C’est à peine déconfinés que  les jdidis sont appelés, une fois encore, à  faire face à un « virus» d’un autre ordre : les cafards.

Ces derniers sont tellement en surnombre aujourd’hui, qu’ils représentent, en plus d’un problème d’ordre hygiénique,  un autre, en rapport avec la  quiétude des habitants et leur bien-être.

Des cafards, confinement oblige, qui sont devenus  tellement allègres dans les espaces envahis, qu’ils ne se contentent plus, comme leurs congénères,  de se faufiler par terre, mais semblent avoir un faible pour « les vols long-courriers », au point de nous faire  subir un véritable assaut sol-air.
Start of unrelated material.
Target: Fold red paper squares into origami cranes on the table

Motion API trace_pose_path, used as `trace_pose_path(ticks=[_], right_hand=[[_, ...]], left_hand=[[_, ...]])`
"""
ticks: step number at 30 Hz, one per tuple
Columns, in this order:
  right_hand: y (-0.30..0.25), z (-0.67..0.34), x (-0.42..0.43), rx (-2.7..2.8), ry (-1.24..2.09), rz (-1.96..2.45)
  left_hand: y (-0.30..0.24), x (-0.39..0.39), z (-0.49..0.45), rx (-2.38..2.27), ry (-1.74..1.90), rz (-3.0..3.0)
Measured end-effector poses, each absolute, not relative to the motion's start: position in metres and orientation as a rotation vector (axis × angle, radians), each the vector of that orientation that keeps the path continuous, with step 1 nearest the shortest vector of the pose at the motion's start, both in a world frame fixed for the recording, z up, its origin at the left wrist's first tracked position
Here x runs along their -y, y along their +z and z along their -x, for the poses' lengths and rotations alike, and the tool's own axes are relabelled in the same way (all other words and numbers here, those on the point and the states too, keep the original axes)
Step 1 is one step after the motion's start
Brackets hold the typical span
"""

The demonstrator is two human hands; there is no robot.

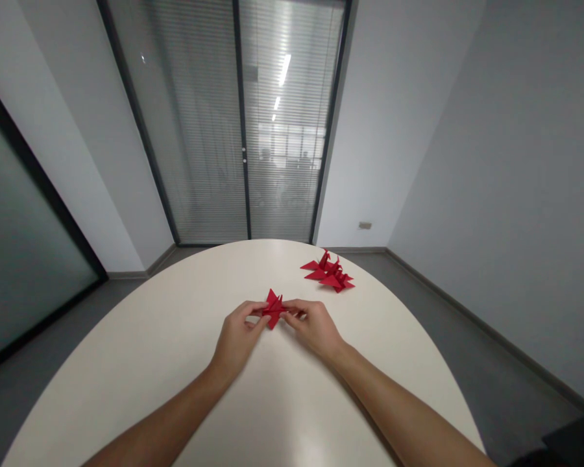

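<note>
A red origami crane (pixel 273 310) is held just over the table between my two hands, its pointed paper flaps spreading up and down. My left hand (pixel 241 329) pinches its left side between thumb and fingers. On the opposite side, my right hand (pixel 312 324) grips the paper in the same way, thumb nearest me. The fingertips cover both side ends of the crane. Farther back and to the right, several finished-looking red paper cranes (pixel 329 272) sit bunched together, with wings spread and necks raised.
The round white table (pixel 175 344) fills the lower view, its curved edge running around both sides. Beyond it stands a glass partition with blinds (pixel 282 194). Pale walls (pixel 525 162) rise on the right, and a small socket plate (pixel 365 226) sits low on the wall.
</note>
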State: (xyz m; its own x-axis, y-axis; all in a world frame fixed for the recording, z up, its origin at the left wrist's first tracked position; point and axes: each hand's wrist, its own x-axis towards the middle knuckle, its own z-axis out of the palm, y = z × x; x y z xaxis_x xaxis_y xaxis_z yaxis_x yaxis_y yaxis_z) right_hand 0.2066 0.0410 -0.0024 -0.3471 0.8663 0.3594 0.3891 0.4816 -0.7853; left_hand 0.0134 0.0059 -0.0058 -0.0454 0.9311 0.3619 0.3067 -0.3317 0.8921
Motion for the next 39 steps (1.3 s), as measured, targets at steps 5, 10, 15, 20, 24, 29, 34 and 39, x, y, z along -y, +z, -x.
trace_pose_path(ticks=[5, 10, 15, 20, 24, 29, 34, 39], right_hand=[[0.002, -0.206, -0.038, 1.969, 0.719, 1.056], [0.003, -0.207, -0.037, 1.984, 0.680, 1.038], [0.004, -0.207, -0.036, 2.004, 0.627, 1.008], [0.006, -0.207, -0.035, 2.026, 0.534, 0.970], [0.009, -0.205, -0.032, 2.048, 0.478, 0.909], [0.013, -0.205, -0.030, 2.106, 0.483, 0.878], [0.011, -0.205, -0.030, 2.127, 0.512, 0.923], [0.008, -0.201, -0.029, 2.062, 0.692, 0.957]], left_hand=[[-0.004, -0.006, -0.014, -1.318, 1.410, -1.724], [-0.004, -0.005, -0.014, -1.315, 1.440, -1.733], [-0.002, -0.004, -0.014, -1.349, 1.421, -1.761], [-0.003, -0.005, -0.013, -1.383, 1.347, -1.709], [-0.002, -0.005, -0.012, -1.367, 1.332, -1.689], [-0.001, -0.003, -0.014, -1.346, 1.328, -1.727], [-0.001, -0.002, -0.015, -1.369, 1.291, -1.738], [0.003, -0.002, -0.015, -1.363, 1.297, -1.626]])
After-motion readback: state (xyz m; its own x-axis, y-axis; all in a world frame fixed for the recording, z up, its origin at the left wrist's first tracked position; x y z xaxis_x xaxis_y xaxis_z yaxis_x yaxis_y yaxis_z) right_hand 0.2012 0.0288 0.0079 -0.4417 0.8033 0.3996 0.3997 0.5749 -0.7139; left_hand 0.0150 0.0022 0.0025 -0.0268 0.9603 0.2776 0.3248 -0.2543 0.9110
Mais blague à part et confinement ou pas, nos égouts doivent être aseptisés à l’approche de chaque été. C’est un droit des habitants  et une obligation de leurs élus.  

Or cette année, et au vue du nombre de ces bestioles dans notre ville, nous avons jugé utile d’aller nous  enquérir de la situation auprès d’un conseiller communal  qui nous fît la déclaration suivante :

« Depuis plus d’une décennie, cette responsabilité a été déléguée à la RADEEJ et donc, nous n’en sommes plus directement responsables.

Dire aujourd’hui que la délégation de cette responsabilité, comme celle de la collecte des ordures ménagères est une réussite, c’est une autre histoire.

Une réunion du Conseil de la ville, à ce propos, me semble plus que nécessaire pour voir plus clair dans la question.

Il faut dire qu’il n’y a pas que les cafards qui posent problème, la prolifération des rats, en pose un autre. Et j’ajouterai que le vol des regards est de plus en plus fréquent et cause un danger sérieux aux automobilistes et autres usagers de la route   ».

En attendant  que notre Conseil se réunisse et trouve une issue adéquate et immédiate à ce phénomène,  les jdidis lancent un appel au gouverneur de la ville pour qu’il mette un terme à toute cette médiocrité et à ce laisser-aller sans précédent, dont est victime cette ville.

Il faut dire que le laxisme dont nous sommes tous victimes aujourd’hui, pose d’irrémédiables questions d’hygiène et crée un risque réel d’épidémies, véhiculé par cet insecte qui possède la fâcheuse tendance de s’immiscer un peu partout.

Une désinfection des égouts ainsi qu’un ramassage régulier des déchets et ordures doivent figurer parmi les priorités des responsables.